La sigo hacia la mesa donde tiene preparado el contrato. Joana, tiene esa energía de abuela elegante que lo ve todo, lo juzga todo y aun así te ofrece galletitas.

—¿Puedo tener mascota? —pregunto mientras me siento—. Un gato o un perro chico, prometo que no es del tipo destructor. No es algo seguro, pero quiero saber por las dudas que me deje convencer por mis amigas.

—Mientras no haga escándalos, no hay problema. La pareja del lado tiene un gato.

—Excelente. Soy muy cuidadosa con todo. Si algo se rompe, lo arreglo.

—Entonces, firmemos —dice con una sonrisa cómplice, y me pasa los papeles.

Mientras reviso el contrato, pienso que este momento se siente genial. Firmar un alquiler es como comenzar una nueva etapa, nueva vida y posibilidad de que mi heladera no haga ruido de dinosaurio. Sería más lindo tener un lugar propio para dejar de pagar alquiler, pero no he tenido la suerte de heredar propiedades como mis amigas y el dinero que llevo ahorrando no es suficiente para comprar algo. Pedir una hipoteca es demasiado.

Tal vez si pudiera salir de mi bloqueo y sacar otro best seller, podría comprar una casa. Al menos pude comprar un auto y cambiar muebles con mi libro anterior.

—Me sorprende que esté disponible —digo, firmando—. Por esta zona conseguir algo así es como encontrar estacionamiento gratis.

—El último inquilino fue un desastre. Terminé sacándolo con la policía y me juré no volver a alquilar sin referencias. Viper habló muy bien de ti.

—Ella no mezcla amistad con trabajo. Si fuera una inquilina terrible, te lo habría dicho. —Sonrío—. Pregúntale a su esposo.

Reímos las dos. Es agradable sentir que, al menos, la casera no da miedo.

—Hay cámaras, guardia, alarma… —explica mientras me entrega las llaves—. Y cualquier cosa, tienes mi número personal.

Las llaves tintinean en mi mano y la emoción me domina una vez más.

—Gracias. No tengo problema en que vengas a revisar cuando quieras.
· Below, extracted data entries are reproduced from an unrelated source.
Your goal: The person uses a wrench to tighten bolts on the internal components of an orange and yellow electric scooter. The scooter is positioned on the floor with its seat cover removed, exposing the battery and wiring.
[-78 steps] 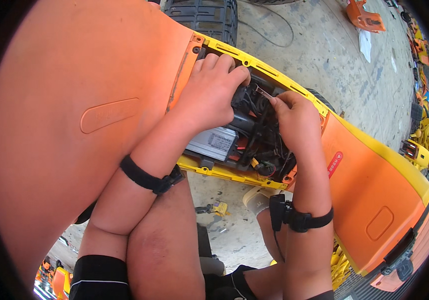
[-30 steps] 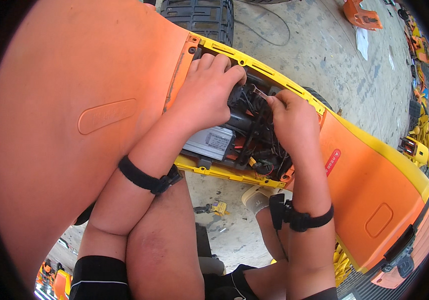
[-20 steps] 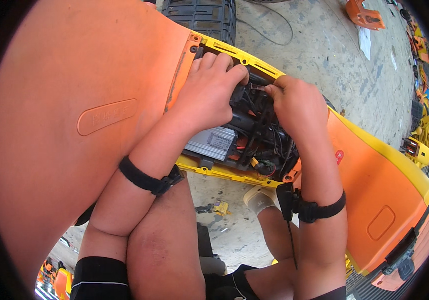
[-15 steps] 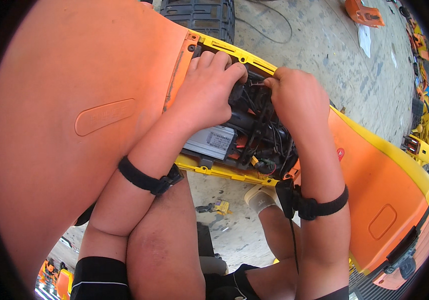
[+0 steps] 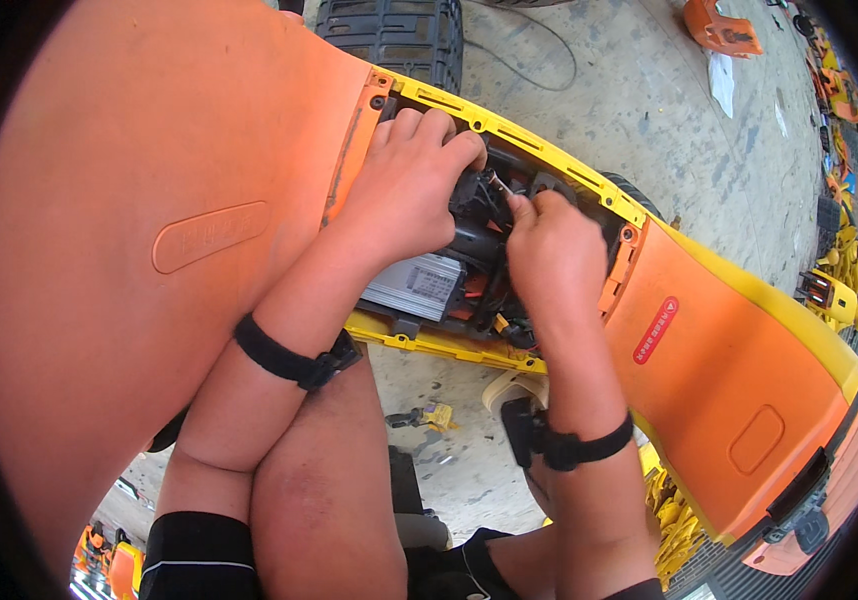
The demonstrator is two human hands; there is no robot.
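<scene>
A yellow-edged opening (image 5: 534, 138) in an orange body shell shows black tubes and wiring inside. Over its left end, my left hand (image 5: 407, 190) reaches in with curled fingers; they close around dark parts whose details are hidden. My right hand (image 5: 557, 255), to the right of it, is closed on a slim metal tool (image 5: 498, 184), whose shiny shaft points toward the black parts beside my left fingers. Below my left hand lies a silver finned metal box (image 5: 414, 287) with a pale label. Loose wires with a yellow connector (image 5: 502, 324) sit right of the box.
Large orange panels, one at left (image 5: 99, 190) and one at right (image 5: 719, 350), flank the opening. A black treaded tyre (image 5: 389, 45) stands beyond it. An orange part (image 5: 721, 28) lies on the concrete floor. My knees are close below the near yellow edge.
My right hand has moved left and slightly down, bringing the metal tool nearer my left hand and uncovering the opening's right end. My left hand has stayed nearly in place.
</scene>
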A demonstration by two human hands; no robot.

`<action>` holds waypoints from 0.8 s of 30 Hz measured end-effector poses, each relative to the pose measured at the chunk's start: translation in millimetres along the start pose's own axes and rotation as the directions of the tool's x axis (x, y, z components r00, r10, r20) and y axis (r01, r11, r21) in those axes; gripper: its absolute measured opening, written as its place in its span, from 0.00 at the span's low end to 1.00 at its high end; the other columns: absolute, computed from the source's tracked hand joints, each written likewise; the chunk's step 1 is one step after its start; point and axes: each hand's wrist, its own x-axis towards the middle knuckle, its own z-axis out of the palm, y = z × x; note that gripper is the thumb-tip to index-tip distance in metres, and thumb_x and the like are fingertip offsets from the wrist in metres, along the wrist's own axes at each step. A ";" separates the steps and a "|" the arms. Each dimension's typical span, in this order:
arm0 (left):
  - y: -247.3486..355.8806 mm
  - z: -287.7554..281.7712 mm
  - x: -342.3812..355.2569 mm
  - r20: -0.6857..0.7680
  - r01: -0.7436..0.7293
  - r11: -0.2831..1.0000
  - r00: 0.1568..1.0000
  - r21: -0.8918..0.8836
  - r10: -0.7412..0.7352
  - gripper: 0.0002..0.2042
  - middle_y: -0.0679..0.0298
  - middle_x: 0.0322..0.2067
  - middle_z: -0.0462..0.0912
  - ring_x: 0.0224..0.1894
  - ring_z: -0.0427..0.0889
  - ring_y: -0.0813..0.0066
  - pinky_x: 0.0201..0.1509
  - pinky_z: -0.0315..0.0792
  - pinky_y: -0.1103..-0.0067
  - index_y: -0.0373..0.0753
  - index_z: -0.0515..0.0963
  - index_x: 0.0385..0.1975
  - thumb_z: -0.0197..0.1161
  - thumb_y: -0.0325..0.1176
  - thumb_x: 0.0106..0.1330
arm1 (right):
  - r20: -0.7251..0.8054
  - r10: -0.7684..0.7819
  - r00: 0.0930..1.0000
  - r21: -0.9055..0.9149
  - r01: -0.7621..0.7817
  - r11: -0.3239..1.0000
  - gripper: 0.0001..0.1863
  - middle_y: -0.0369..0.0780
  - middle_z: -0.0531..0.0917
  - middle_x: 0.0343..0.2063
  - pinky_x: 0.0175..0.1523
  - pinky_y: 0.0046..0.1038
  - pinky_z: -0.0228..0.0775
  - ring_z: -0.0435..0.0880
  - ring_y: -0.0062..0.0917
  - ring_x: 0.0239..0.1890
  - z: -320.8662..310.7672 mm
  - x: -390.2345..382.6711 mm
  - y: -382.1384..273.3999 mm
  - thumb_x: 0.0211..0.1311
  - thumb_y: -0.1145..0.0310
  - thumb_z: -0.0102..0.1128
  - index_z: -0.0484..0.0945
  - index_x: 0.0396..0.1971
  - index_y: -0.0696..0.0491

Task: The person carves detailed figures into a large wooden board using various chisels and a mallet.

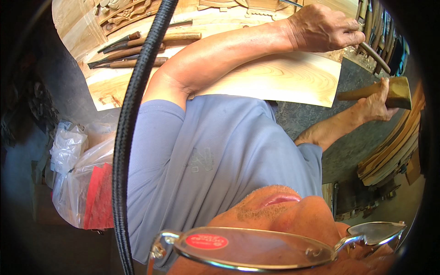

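My left hand [323,30] is closed around a chisel [376,58] above the far right part of a pale wooden board [293,80]. The chisel's round wooden handle sticks out to the lower right of my fist, and a thin metal shaft shows on the other side, near the top edge. Lower and to the right, my right hand [378,103] grips a wooden mallet [399,93] near where its thick head meets the handle. The mallet's narrower handle points left. Between mallet and chisel handle there is a gap. The chisel's cutting tip is out of sight.
Several carving chisels [133,52] lie on the board at the left. Carved wooden pieces [123,16] stand beyond them. More tools [380,32] crowd the far right, above stacked boards [394,146]. A plastic bag [68,151] is at the left; a black braided cord [130,114] crosses the view.
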 end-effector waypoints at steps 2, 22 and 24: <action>-0.5 -3.9 2.3 0.024 0.012 1.000 1.000 -0.019 -0.012 0.15 0.55 0.37 0.81 0.38 0.84 0.58 0.40 0.79 0.66 0.32 0.82 0.44 0.68 0.34 0.62 | 0.194 -0.155 0.969 0.185 0.119 0.975 0.30 0.49 0.88 0.43 0.55 0.29 0.82 0.88 0.27 0.44 1.3 -2.3 6.9 0.45 0.67 0.89 0.85 0.48 0.64; -0.7 2.4 -3.4 0.157 0.001 0.951 0.986 0.309 -0.052 0.04 0.72 0.26 0.76 0.26 0.85 0.79 0.23 0.77 0.80 0.48 0.81 0.30 0.65 0.38 0.63 | 0.235 0.152 0.960 0.089 -0.177 0.980 0.27 0.41 0.89 0.40 0.48 0.29 0.82 0.87 0.25 0.38 -0.2 -25.4 17.0 0.47 0.73 0.85 0.84 0.47 0.65; -3.5 2.0 -5.5 0.180 0.003 0.955 0.982 0.295 -0.059 0.05 0.71 0.25 0.76 0.26 0.85 0.78 0.23 0.78 0.79 0.47 0.80 0.27 0.66 0.38 0.63 | 0.279 0.124 0.952 0.144 -0.169 0.975 0.27 0.42 0.89 0.41 0.49 0.28 0.81 0.88 0.25 0.39 3.7 -26.5 12.4 0.47 0.74 0.85 0.84 0.48 0.65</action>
Trabajo mucho desde casa, y últimamente tengo la vida social de una planta de interior.

Ríe.

—Eso suena a mis hijos. Aunque el menor no sale casi, es muy hogareño.

Vamos hacia el ascensor, y justo cuando se abren las puertas, una adolescente rubia sale disparada.

—¡Papá, no exageres! ¡Y no le cuentes a mamá!

Detrás aparece un hombre alto, de jeans y remera, con expresión de padre que ya perdió tres batallas antes del desayuno.

—¿Qué no exagere? Que tu madre y yo no estemos en buenos términos no significa que no hablemos de ti.

La chica se planta frente a nosotras.

—Abuela, papá me odia.

¿Abuela? ¿Joana es la abuela?

El hombre suspira.

—Mamá, no la defiendas. Me llamaron de la escuela porque se estaba maquillando en el baño.

La adolescente pone cara de mártir.

—Papá no entiende que estoy creciendo. No es un crimen. Mamá me deja pintarme.

—Bueno, pero no en la escuela —dice su abuela, con voz dulce.